• ASSIGNMENT:
Print the whole listing, keeping every line exactly as given.

───── RECORDED DATA

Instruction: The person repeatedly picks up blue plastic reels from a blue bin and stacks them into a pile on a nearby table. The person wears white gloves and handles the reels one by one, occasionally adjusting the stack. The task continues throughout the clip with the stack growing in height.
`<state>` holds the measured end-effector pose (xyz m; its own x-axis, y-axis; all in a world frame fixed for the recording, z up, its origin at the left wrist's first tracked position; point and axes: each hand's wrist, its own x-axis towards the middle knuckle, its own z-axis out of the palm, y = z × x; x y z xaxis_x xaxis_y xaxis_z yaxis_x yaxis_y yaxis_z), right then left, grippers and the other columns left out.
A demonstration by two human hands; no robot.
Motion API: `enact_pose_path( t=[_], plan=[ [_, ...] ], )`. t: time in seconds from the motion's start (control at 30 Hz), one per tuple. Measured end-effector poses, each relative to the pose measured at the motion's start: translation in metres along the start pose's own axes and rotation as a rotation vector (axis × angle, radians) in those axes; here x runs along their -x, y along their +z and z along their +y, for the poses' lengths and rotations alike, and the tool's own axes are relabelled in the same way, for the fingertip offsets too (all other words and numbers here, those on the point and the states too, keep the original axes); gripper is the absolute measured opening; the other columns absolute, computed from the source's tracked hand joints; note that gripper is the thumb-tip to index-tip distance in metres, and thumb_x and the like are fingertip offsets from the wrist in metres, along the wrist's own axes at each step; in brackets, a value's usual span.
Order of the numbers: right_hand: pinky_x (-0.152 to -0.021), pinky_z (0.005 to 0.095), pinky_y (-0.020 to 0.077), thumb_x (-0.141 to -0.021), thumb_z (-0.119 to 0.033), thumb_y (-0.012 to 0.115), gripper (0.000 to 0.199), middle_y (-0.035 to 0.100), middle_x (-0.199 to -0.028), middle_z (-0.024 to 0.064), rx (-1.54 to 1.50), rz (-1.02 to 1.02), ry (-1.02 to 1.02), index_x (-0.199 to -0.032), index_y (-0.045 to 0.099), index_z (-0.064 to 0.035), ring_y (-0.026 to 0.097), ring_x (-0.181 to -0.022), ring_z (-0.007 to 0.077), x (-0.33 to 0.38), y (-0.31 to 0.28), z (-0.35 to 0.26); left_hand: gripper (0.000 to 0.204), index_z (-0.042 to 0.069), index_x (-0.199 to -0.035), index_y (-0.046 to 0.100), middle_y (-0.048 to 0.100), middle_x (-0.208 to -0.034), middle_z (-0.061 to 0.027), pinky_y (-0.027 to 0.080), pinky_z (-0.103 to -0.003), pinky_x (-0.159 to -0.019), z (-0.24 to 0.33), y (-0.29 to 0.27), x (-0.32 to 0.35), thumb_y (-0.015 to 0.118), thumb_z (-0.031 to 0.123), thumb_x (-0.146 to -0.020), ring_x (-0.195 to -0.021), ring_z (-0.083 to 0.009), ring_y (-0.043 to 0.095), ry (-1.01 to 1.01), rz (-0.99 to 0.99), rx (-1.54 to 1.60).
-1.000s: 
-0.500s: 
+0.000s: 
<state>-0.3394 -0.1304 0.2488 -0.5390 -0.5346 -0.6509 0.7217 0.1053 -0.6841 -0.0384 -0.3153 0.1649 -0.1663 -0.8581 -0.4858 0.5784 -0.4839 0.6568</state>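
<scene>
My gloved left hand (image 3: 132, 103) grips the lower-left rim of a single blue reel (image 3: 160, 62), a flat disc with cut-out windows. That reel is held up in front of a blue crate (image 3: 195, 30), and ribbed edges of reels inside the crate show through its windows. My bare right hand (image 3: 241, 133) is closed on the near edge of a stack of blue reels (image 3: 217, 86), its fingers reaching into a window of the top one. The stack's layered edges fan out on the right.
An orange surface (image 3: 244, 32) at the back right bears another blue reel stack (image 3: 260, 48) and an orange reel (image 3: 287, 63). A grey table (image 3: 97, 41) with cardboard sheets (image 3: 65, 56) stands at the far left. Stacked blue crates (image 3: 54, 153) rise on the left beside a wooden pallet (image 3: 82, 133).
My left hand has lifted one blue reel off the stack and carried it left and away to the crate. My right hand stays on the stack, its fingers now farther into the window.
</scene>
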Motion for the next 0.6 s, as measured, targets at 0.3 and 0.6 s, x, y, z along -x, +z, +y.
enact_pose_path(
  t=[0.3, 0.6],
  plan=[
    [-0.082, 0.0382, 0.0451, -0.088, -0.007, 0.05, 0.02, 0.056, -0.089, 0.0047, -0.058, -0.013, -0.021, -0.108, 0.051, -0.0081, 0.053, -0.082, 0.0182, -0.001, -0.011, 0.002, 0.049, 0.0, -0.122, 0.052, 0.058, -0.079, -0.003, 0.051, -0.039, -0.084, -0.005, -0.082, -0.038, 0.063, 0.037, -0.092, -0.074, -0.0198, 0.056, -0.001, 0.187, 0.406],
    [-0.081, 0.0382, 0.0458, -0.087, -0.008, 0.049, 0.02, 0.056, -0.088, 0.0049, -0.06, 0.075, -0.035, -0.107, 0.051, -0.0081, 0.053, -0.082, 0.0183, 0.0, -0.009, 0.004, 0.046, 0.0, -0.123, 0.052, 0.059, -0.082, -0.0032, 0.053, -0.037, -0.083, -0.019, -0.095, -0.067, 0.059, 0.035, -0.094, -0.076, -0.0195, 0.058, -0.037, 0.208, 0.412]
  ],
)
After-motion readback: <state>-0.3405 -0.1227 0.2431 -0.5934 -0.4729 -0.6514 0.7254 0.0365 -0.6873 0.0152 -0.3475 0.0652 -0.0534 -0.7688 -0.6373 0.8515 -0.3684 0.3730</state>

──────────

• SOLVED EXERCISE:
Instruction: The person repeatedly picks up blue plastic reels from a blue bin and stacks them into a pile on a nearby table. The person wears white gloves and handles the reels one by one, occasionally adjusting the stack. The task continues throughout the clip with the stack growing in height.
`<state>` holds the measured end-effector pose (xyz m; its own x-axis, y-axis; all in a world frame fixed for the recording, z up, its origin at the left wrist's first tracked position; point and axes: each hand's wrist, its own x-axis towards the middle knuckle, its own z-axis out of the palm, y = z × x; x y z xaxis_x xaxis_y xaxis_z yaxis_x yaxis_y yaxis_z), right then left, grippers and the other columns left out.
A demonstration by two human hands; no robot.
Motion API: `enact_pose_path( t=[_], plan=[ [_, ...] ], )`. t: time in seconds from the motion's start (control at 30 Hz), one per tuple. Measured end-effector poses, each relative to the pose measured at the motion's start: translation in metres along the start pose's own axes and rotation as a rotation vector (axis × angle, radians) in those axes; here x runs along their -x, y along their +z and z along their +y, for the poses' lengths and rotations alike, and the tool's own axes are relabelled in the same way, for the fingertip offsets too (all other words and numbers here, those on the point and the states too, keep the original axes); gripper is the absolute measured opening; the other columns absolute, computed from the source's tracked hand joints; note that gripper is the thumb-tip to index-tip distance in metres, and thumb_x and the like are fingertip offsets from the wrist in metres, along the wrist's own axes at each step; in brackets, a value's usual span.
Order of the numbers: right_hand: pinky_x (-0.152 to -0.021), pinky_z (0.005 to 0.095), pinky_y (-0.020 to 0.077), thumb_x (-0.141 to -0.021), thumb_z (-0.119 to 0.033), thumb_y (-0.012 to 0.115), gripper (0.000 to 0.199), middle_y (-0.035 to 0.100), middle_x (-0.199 to -0.028), middle_z (-0.024 to 0.064), rx (-1.54 to 1.50), rz (-1.02 to 1.02), ry (-1.02 to 1.02), index_x (-0.199 to -0.032), index_y (-0.045 to 0.099), index_z (-0.064 to 0.035), ring_y (-0.026 to 0.097), ring_x (-0.181 to -0.022), ring_z (-0.007 to 0.077), x (-0.33 to 0.38), y (-0.31 to 0.28), z (-0.35 to 0.26); left_hand: gripper (0.000 to 0.204), index_z (-0.042 to 0.069), index_x (-0.199 to -0.035), index_y (-0.046 to 0.100), middle_y (-0.048 to 0.100), middle_x (-0.208 to -0.034), middle_z (-0.061 to 0.027), pinky_y (-0.027 to 0.080), pinky_z (-0.103 to -0.003), pinky_x (-0.159 to -0.019), z (-0.24 to 0.33), y (-0.29 to 0.27), x (-0.32 to 0.35), thumb_y (-0.015 to 0.118), thumb_z (-0.031 to 0.123), thumb_x (-0.146 to -0.020), ring_x (-0.195 to -0.021), ring_z (-0.083 to 0.009), ring_y (-0.043 to 0.095), ry (-1.01 to 1.01), rz (-0.99 to 0.99), rx (-1.54 to 1.60).
-1.000s: 
-0.500s: 
+0.000s: 
<state>-0.3394 -0.1304 0.2488 -0.5390 -0.5346 -0.6509 0.7217 0.1053 -0.6841 -0.0384 -0.3153 0.1649 -0.1663 -0.8581 -0.4858 0.5784 -0.4839 0.6568</state>
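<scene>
My gloved left hand (image 3: 132, 103) grips the lower-left rim of a single blue reel (image 3: 160, 62), a flat disc with cut-out windows. That reel is held up in front of a blue crate (image 3: 195, 30), and ribbed edges of reels inside the crate show through its windows. My bare right hand (image 3: 241, 133) is closed on the near edge of a stack of blue reels (image 3: 217, 86), its fingers reaching into a window of the top one. The stack's layered edges fan out on the right.
An orange surface (image 3: 244, 32) at the back right bears another blue reel stack (image 3: 260, 48) and an orange reel (image 3: 287, 63). A grey table (image 3: 97, 41) with cardboard sheets (image 3: 65, 56) stands at the far left. Stacked blue crates (image 3: 54, 153) rise on the left beside a wooden pallet (image 3: 82, 133).
My left hand has lifted one blue reel off the stack and carried it left and away to the crate. My right hand stays on the stack, its fingers now farther into the window.
</scene>
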Motion for the next 0.6 s, as measured, targets at 0.3 and 0.6 s, x, y, z along -x, +z, +y.
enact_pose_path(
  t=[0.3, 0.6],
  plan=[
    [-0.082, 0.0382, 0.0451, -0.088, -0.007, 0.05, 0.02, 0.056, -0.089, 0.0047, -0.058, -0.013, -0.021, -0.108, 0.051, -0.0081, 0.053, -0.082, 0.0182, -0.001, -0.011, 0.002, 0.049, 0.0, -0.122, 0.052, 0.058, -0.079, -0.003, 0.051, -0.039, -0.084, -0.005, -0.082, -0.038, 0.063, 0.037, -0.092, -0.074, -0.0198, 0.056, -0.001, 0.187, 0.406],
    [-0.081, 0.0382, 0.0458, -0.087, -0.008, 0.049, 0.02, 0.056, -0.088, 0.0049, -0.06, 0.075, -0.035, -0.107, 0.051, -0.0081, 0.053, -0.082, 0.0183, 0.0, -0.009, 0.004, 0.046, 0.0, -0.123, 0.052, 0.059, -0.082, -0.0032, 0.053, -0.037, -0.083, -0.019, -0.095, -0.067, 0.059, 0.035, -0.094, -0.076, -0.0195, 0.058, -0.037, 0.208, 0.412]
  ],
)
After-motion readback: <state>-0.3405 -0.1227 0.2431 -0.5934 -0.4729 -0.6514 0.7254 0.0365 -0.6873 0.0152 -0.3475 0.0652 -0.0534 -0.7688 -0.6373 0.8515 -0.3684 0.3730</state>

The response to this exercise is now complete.